Using the listing below, set down exactly the lines from the one that contains "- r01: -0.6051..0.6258" through the one that contains "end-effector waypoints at", with no pictures.
····················
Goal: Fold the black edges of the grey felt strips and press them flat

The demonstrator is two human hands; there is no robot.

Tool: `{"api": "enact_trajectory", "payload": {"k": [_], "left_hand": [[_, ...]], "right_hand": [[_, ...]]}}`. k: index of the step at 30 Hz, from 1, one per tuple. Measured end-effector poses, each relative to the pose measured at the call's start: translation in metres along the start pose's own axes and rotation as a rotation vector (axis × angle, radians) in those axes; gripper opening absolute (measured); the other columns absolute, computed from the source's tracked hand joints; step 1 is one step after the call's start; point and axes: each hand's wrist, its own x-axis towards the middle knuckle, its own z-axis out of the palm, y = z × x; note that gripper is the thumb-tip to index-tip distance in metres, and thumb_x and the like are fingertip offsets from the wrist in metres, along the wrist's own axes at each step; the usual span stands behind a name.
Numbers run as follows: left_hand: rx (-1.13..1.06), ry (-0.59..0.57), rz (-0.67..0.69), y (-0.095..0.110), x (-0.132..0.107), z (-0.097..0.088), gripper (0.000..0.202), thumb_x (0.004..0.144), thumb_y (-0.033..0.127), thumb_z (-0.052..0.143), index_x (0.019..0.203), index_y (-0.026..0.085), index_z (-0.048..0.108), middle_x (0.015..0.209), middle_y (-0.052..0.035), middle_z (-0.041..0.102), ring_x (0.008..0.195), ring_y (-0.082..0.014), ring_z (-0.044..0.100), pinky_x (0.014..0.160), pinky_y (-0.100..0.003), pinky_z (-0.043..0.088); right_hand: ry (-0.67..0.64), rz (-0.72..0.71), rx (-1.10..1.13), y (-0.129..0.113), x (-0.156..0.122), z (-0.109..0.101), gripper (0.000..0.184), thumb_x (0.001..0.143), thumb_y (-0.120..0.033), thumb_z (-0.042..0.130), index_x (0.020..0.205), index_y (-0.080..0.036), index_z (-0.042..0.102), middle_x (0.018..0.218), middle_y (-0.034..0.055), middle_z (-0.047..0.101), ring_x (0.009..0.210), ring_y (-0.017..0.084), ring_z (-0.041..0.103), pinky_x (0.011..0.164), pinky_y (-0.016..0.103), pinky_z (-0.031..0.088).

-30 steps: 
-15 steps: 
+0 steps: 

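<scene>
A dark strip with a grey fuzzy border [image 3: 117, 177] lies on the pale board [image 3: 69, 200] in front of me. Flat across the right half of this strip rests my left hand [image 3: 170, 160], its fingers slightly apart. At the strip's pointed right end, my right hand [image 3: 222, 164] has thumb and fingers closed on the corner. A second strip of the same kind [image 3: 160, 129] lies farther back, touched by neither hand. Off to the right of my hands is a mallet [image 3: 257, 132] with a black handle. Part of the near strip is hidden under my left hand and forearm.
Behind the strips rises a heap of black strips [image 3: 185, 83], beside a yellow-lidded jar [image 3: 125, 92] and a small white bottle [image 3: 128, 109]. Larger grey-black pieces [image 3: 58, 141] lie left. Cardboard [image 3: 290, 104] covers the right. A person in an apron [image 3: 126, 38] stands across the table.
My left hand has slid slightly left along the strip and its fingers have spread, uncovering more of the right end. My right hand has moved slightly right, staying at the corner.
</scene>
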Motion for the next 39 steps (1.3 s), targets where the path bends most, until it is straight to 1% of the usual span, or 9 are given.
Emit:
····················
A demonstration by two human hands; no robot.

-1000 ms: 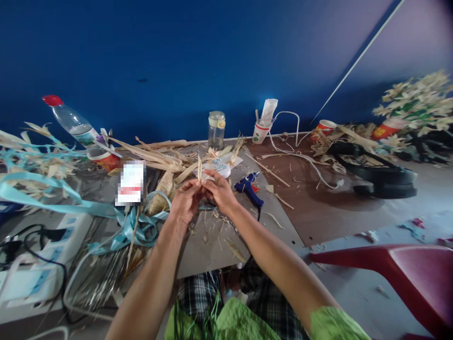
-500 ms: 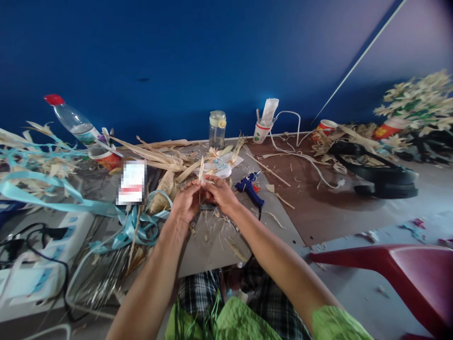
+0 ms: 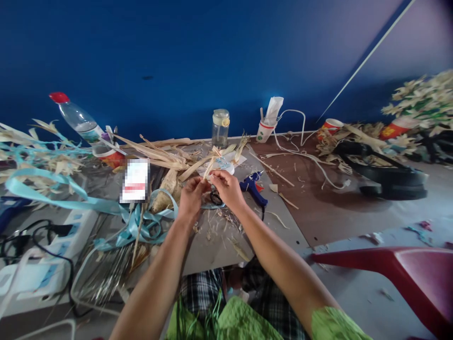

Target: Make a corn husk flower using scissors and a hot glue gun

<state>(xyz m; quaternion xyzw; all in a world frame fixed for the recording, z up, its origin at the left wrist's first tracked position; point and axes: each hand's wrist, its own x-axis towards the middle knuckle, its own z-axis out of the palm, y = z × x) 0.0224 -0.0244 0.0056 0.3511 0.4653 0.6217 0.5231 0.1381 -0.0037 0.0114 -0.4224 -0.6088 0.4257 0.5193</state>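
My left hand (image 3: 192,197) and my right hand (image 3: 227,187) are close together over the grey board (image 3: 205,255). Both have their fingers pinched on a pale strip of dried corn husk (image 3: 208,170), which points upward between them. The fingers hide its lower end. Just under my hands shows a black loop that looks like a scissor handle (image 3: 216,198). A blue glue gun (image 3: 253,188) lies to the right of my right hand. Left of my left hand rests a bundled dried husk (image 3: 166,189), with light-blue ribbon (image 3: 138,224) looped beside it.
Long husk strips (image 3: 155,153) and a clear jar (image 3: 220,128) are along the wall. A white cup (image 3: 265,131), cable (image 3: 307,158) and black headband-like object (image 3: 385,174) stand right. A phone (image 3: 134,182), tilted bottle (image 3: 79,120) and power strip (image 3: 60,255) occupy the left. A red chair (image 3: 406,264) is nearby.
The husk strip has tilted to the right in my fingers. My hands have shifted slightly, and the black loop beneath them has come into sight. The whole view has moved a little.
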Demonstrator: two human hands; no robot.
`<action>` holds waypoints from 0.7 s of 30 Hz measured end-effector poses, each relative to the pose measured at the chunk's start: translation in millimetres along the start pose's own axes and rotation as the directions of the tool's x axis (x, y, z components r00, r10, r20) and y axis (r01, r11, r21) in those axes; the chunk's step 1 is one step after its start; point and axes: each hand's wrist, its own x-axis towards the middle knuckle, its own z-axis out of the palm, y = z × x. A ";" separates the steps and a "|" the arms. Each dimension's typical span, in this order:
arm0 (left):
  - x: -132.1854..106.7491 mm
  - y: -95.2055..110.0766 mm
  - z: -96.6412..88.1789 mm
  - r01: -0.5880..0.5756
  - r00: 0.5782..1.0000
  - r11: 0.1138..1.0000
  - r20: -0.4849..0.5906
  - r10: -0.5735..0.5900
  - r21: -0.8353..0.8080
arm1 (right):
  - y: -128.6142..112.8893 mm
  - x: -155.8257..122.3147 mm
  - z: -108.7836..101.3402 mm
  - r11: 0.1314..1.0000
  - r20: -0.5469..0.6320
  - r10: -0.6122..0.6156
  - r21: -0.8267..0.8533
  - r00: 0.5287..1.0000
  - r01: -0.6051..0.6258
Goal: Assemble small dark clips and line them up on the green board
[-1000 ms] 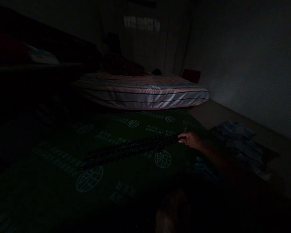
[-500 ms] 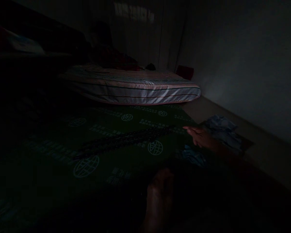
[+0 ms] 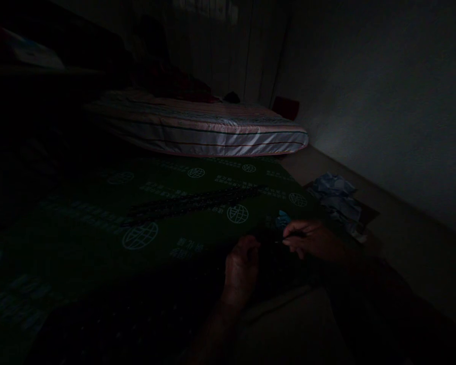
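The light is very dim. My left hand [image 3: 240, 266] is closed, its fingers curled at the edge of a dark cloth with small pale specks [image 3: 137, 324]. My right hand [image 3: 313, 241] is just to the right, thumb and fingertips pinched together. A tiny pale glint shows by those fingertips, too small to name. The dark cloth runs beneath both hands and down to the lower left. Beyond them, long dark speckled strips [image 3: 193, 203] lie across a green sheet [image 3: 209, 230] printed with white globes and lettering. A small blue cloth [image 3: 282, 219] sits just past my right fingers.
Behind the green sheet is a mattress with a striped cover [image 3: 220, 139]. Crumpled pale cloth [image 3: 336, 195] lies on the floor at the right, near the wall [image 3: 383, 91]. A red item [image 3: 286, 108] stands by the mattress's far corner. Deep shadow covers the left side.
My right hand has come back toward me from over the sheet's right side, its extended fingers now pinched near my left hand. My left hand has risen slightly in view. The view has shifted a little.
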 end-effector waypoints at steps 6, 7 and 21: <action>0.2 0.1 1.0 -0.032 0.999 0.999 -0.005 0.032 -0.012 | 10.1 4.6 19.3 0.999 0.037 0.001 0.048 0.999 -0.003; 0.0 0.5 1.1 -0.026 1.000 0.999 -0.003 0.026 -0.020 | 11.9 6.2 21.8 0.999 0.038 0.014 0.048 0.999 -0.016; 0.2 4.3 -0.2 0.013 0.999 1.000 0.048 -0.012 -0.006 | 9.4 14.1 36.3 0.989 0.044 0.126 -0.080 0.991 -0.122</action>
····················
Solution below ▸
  - r01: -0.6051..0.6258
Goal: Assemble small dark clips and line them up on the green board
[-1000 ms] 
[-500 ms] 
[+0 ms] 
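The light is very dim. My left hand [image 3: 240, 266] is closed, its fingers curled at the edge of a dark cloth with small pale specks [image 3: 137, 324]. My right hand [image 3: 313, 241] is just to the right, thumb and fingertips pinched together. A tiny pale glint shows by those fingertips, too small to name. The dark cloth runs beneath both hands and down to the lower left. Beyond them, long dark speckled strips [image 3: 193, 203] lie across a green sheet [image 3: 209, 230] printed with white globes and lettering. A small blue cloth [image 3: 282, 219] sits just past my right fingers.
Behind the green sheet is a mattress with a striped cover [image 3: 220, 139]. Crumpled pale cloth [image 3: 336, 195] lies on the floor at the right, near the wall [image 3: 383, 91]. A red item [image 3: 286, 108] stands by the mattress's far corner. Deep shadow covers the left side.
My right hand has come back toward me from over the sheet's right side, its extended fingers now pinched near my left hand. My left hand has risen slightly in view. The view has shifted a little.
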 end-effector waypoints at steps 6, 7 and 21: <action>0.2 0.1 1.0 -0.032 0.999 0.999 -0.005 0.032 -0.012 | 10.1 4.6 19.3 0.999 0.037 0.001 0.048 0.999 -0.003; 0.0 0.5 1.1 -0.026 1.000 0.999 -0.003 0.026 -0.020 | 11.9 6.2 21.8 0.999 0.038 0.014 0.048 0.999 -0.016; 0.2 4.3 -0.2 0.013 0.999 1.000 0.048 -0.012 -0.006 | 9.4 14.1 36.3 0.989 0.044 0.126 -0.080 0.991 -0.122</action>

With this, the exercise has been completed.